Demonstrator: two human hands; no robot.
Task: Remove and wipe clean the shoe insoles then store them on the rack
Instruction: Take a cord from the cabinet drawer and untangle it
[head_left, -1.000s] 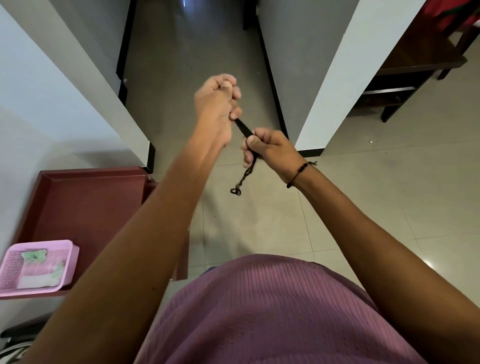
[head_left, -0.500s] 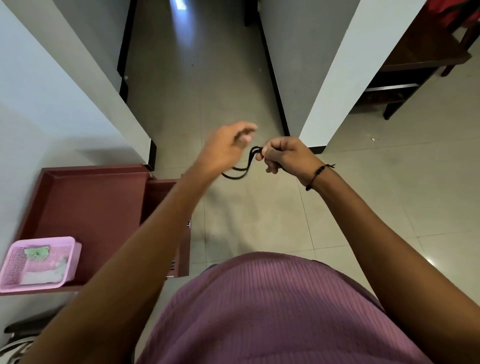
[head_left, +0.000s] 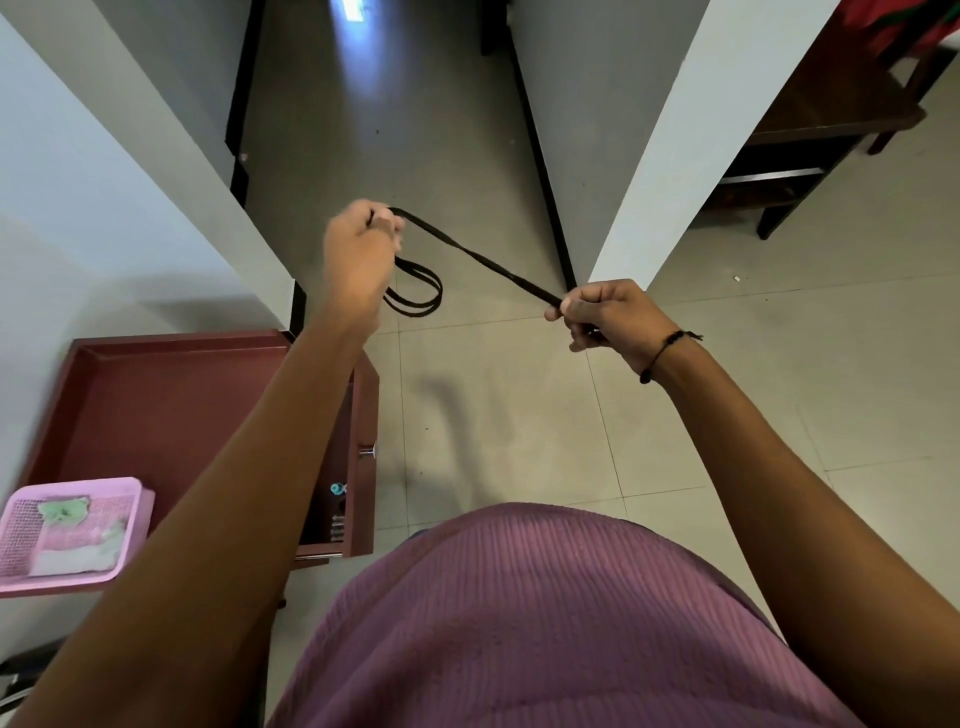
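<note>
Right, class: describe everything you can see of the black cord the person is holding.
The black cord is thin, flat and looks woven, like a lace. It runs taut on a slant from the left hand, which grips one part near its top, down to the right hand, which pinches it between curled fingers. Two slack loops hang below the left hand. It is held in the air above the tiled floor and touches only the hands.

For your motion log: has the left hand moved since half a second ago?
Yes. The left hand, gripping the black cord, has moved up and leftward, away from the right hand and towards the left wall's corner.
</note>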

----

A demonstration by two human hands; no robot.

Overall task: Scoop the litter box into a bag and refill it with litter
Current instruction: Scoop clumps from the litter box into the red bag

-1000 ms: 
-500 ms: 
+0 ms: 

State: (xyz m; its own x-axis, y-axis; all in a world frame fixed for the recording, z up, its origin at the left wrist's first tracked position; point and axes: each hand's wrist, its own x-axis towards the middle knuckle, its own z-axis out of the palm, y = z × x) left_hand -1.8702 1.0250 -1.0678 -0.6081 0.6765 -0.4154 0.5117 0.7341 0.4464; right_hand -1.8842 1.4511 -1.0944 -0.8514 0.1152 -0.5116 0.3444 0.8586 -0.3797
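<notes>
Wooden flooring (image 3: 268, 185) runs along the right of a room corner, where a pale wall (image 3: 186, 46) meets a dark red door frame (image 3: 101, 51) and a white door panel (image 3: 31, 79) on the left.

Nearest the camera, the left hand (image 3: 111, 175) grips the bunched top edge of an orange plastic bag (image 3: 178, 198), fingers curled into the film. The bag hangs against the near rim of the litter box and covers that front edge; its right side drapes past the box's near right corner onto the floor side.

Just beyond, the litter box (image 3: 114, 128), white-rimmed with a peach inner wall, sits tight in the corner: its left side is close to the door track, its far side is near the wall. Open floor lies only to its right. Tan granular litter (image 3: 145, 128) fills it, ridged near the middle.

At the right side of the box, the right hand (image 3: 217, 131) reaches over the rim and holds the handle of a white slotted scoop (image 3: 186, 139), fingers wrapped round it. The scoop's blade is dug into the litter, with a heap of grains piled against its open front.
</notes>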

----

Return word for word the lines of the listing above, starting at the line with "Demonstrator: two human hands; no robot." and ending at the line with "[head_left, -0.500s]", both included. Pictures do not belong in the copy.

Demonstrator: two human hands; no robot.
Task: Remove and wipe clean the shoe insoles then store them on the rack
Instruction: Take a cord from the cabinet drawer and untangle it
[head_left, -1.000s] 
[head_left, -0.500s] 

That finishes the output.